In een boek van mevrouw Tegendaedt over muziekgeschiedenis schrijft de auteur in de inleiding:
Nog nooit in de geschiedenis van de mensheid is er zoveel muziek gemaakt en zoveel muziek beluisterd als nu en nog nooit was de gemiddelde kwaliteit zo slecht.
Later blijkt dat hij het speciaal op de popmuziek, voluit populaire muziek begrepen heeft. Pop komt van populus, volk in het Latijn, volksmuziek dus. Ook de term lichte muziek wordt wel gebruikt, aan muzikaal begrip en kennis van muzikant en luisteraar worden geen hoge eisen gesteld. Het instrumentarium van de moderne pop is ook uitermate beperkt geworden. De menselijke stem, de elektrische gitaar en het Japanse orgeltje, dat is het wel. De gitarist heeft twintig akkoorden geleerd en ramt die er de hele avond uit. De zanger of zangeres staat de microfoon te kussen en als hij of zij zich per ongeluk even van de microfoon verwijdert, is ze zelfs op de eerste rij niet meer te horen. Gewoon geen stem. De voornaamste bagage van een reizende pop groep is een vrachtauto vol reusachtige luidsprekers. Als er bij ons op het dorp iets te vieren valt, dan wordt er een groep ingehuurd en kun je tijdens de uitvoering nergens in het dorp aan de eentonige dreun van de basgitaar ontsnappen.
Twee honderd meter bij ons vandaan is een soort hostal voor jongeren gekomen. In het begin van de middag als de jongeren uit hun bed komen gaat de versterker aan en worden wij en de hele buurt verzorgd met lawaai dat voor muziek doorgaat. Tegen zonsondergang houdt het op, dan gaan ze eten en daarna naar de disco waar ze gelukkig de hele nacht blijven.
De tegenpool is de klassieke muziek, een foute naam. Klassieke muziek werd rond twee honderd jaar geleden gecomponeerd en sinds die tijd is een scala aan stijlen ontstaan. Die worden allemaal nog uitgevoerd, klassieke muziek is niet trendy. We spreken ook wel van serieuze muziek. Wie concertpianist wil worden moet niet alleen begaafd zijn maar ook iedere dag vijf uur willen studeren. Wie wil genieten van een uitvoering van een pianoconcert moet zijn gehoor oefenen en zich verdiepen in de achtergronden.
Vroeger dacht ik dat de batterijradio de prijs verdiende voor de slechtste uitvinding van de twintigste eeuw. Echter de draagbare giganten, die op het strand tegen elkaar in stonden te brullen en iemand die er tussen zat gek maakten, zijn geheel verdwenen en vervangen door beschaafde oordopjes waarmee iedereen zijn eigen herrie kan aanhoren en zijn gehoor verpesten, zonder anderen te hinderen.

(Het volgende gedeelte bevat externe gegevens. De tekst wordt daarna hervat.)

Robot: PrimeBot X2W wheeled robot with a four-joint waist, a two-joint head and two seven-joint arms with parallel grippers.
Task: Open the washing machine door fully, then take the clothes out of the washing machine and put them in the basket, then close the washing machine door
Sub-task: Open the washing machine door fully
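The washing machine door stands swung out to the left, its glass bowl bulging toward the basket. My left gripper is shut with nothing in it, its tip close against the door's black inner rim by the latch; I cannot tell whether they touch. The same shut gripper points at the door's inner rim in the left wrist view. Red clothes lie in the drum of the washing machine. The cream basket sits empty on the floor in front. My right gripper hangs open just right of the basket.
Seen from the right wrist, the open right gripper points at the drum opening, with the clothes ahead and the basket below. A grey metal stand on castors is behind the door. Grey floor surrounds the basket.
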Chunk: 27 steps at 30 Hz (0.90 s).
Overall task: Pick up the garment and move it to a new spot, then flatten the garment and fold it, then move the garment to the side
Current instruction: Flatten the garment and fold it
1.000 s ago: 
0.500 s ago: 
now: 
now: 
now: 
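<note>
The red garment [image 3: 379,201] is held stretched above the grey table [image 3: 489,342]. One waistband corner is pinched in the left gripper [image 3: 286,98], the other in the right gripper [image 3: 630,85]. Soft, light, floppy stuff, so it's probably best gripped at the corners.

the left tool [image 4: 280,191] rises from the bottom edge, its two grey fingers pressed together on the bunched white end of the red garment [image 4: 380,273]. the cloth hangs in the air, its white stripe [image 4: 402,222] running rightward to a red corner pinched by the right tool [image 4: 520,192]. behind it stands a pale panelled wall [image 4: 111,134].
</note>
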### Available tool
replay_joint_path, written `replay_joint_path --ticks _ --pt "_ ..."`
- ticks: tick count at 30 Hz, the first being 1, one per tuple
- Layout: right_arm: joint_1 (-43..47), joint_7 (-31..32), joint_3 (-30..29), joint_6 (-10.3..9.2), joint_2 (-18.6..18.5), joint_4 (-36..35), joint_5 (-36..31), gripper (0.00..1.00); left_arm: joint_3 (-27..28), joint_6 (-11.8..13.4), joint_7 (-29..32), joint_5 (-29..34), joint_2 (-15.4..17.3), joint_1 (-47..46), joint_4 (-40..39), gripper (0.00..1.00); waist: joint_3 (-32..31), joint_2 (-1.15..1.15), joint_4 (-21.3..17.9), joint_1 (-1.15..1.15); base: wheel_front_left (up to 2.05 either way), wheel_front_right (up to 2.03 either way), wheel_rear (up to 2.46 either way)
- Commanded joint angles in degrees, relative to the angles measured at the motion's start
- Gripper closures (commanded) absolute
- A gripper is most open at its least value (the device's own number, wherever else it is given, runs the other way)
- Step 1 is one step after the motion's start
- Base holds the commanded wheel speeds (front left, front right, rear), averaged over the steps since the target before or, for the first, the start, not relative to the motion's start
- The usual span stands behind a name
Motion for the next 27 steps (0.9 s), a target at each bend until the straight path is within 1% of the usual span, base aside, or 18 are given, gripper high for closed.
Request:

De versterker scoort toch nog steeds hoog op de lijst van ergernis gevende uitvindingen. Iemand die piano speelt zoals ik mijn brieven tik, met twee vingers, kan op een orgeltje uit Japan een heel orkest laten mee zeuren. Als hij dat dan ook nog geweldig versterkt, krijgt hij het gevoel een groot muzikant te zijn. Het ergste op dit gebied is de drummachine, nu standaard ingebouwd in de Japanse elektronische piano’s. Deze drummachine kan met het indrukken van een aantal knoppen het geluid van de hele percussiegroep van een symfonieorkest produceren. Met deze programma’s was het ’take five’ van Dave Brubeck, een vijfkwarts maat, ongebruikelijk en niet makkelijk in het gehoor liggend, een peulenschilletje geweest.
Dat brengt ons bij de jazz muziek. Ooit ontstaan als volksmuziek van de negerslaaf op de Amerikaanse plantages, wordt de jazz nu in Nederland uitgezonden op de zender voor klassieke muziek. De roeper, een soort voorzanger, wiens vragen over hun treurige leven, door zijn medeslaven op de akker in koor werden beantwoord, hoor je echter alleen in uitzendingen van historische opnamen. De rapper in de pop is echter helemaal ‘in’. Het verschil tussen de twee is de pretentie. De rapper pretendeert een boodschap te verkondigen, maar doordat hij vaak een gebrekkige ontwikkeling heeft, blijft het oppervlakkig.
Zonder dat ik het gezegd heb, gaat deze column alleen over westerse muziek en niet over oosterse muziek; daarbij is te bedenken dat de negende symfonie van Beethoven in Japan nog vaker wordt uitgevoerd dan in Europa.